(About this task)
Scan the data for "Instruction" and copy the lines it appears in.

(Material for this task)
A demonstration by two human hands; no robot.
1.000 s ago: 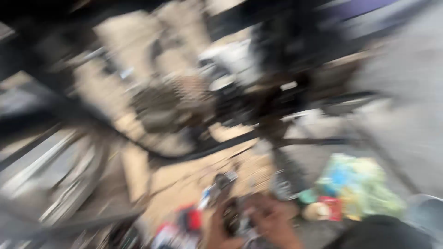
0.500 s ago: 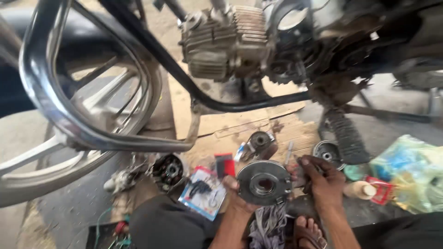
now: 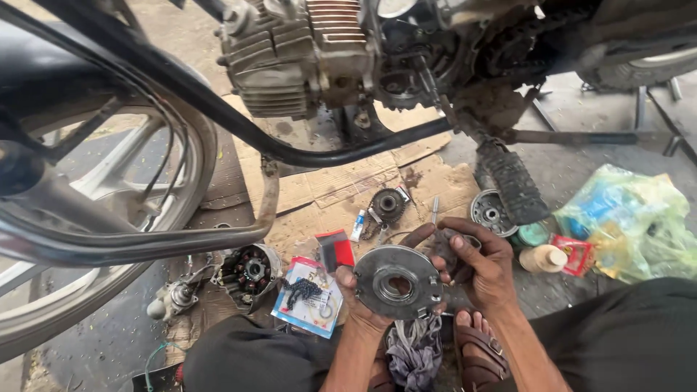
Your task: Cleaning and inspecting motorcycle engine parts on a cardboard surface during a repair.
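Left hand (image 3: 357, 305) gripped the round grey metal clutch plate (image 3: 398, 282) by its rim, face up for viewing. Right hand (image 3: 479, 265) closed on a small dark metal part (image 3: 444, 245) beside it, above the flattened brown cardboard (image 3: 341, 185)

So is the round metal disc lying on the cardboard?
No, the left hand holds the round metal disc up above the rag.
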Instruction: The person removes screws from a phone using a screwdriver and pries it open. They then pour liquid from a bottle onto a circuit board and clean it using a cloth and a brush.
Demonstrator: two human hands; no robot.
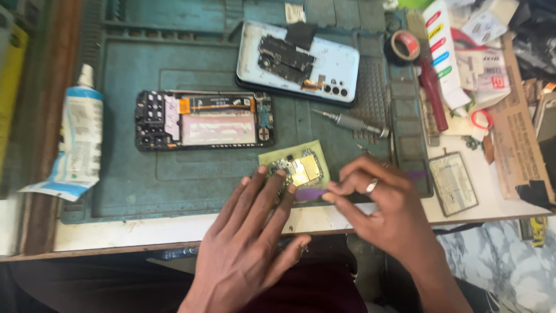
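Note:
A small phone circuit board (301, 167) lies on a yellow-green pad (319, 149) near the front of the teal repair mat (127, 185). My left hand (249, 237) lies flat, fingers spread, with the fingertips pressing on the board's left edge. My right hand (376, 203), with a ring on one finger, pinches a thin purple tool (311, 194) whose tip rests beside the board. An opened phone body (202, 120) showing its battery lies at mid-mat. Behind it a light blue back cover (339, 61) carries another dark board (285, 58).
A grey precision screwdriver (350, 122) lies right of the pad. A white glue tube (78, 136) rests at the mat's left edge. A tape roll (405, 45), red-handled tool (433, 93), small glass panel (453, 184) and cardboard clutter fill the right side.

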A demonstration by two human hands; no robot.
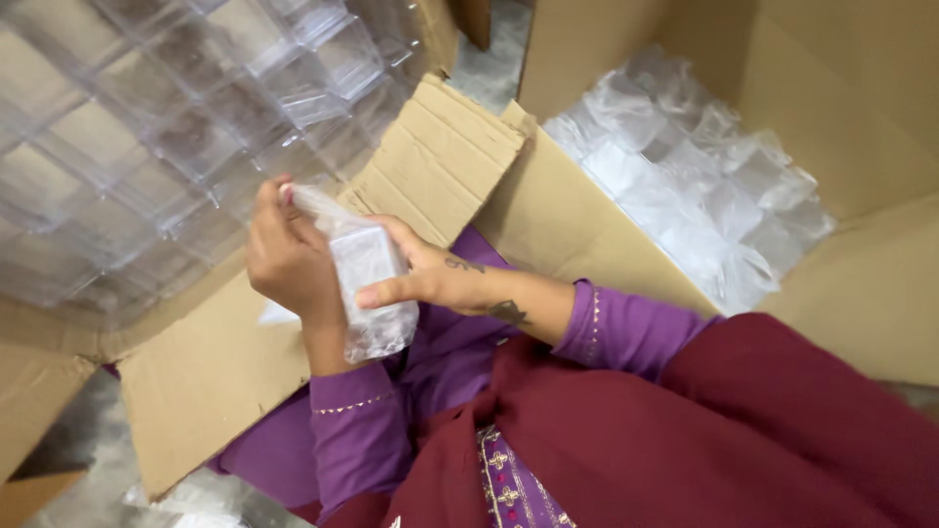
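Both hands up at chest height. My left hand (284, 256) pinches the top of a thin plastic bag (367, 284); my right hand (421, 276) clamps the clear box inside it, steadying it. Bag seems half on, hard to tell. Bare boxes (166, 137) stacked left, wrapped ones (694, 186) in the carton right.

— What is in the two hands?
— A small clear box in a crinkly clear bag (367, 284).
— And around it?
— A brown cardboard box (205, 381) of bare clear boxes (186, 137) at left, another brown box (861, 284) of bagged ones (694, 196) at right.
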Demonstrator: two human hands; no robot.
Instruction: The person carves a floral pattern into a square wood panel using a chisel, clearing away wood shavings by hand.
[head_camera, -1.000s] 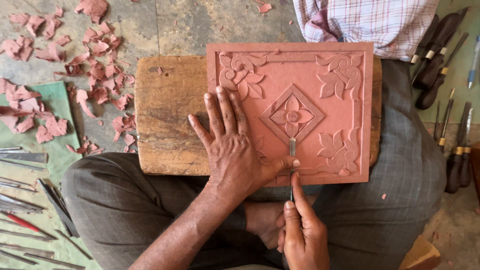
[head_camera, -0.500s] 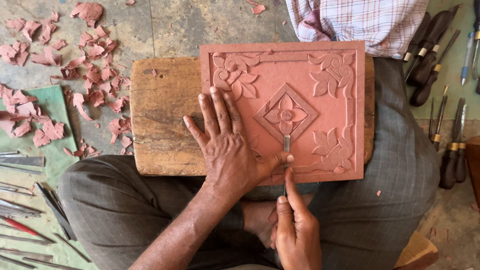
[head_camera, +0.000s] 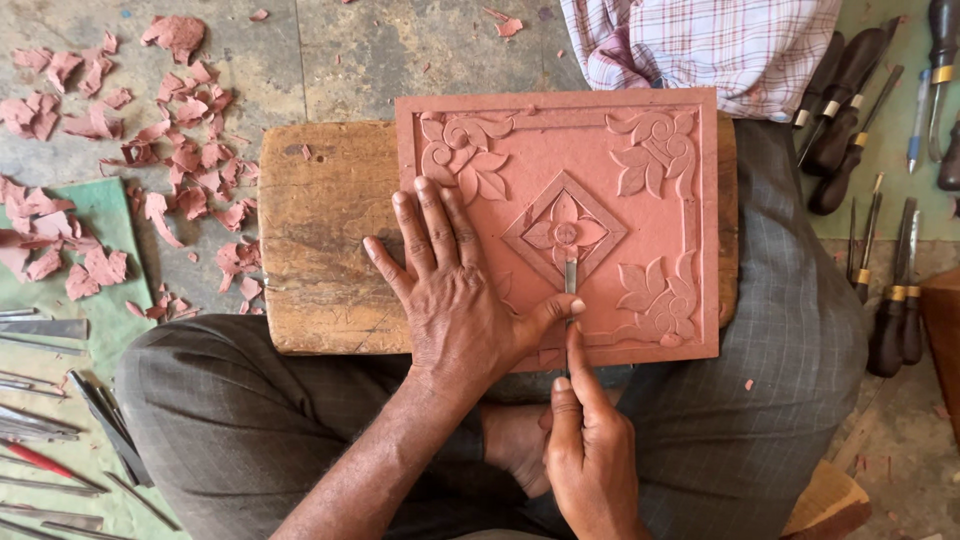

(Task solution)
Instruction: The person removes screws from a phone using a screwdriver and pries it open. They then pour liquid from a bottle onto a circuit board and clean it using a cloth and a brush.
Instruction: The person carves a floral pattern into a square wood panel using a chisel, clearing away wood shavings by hand.

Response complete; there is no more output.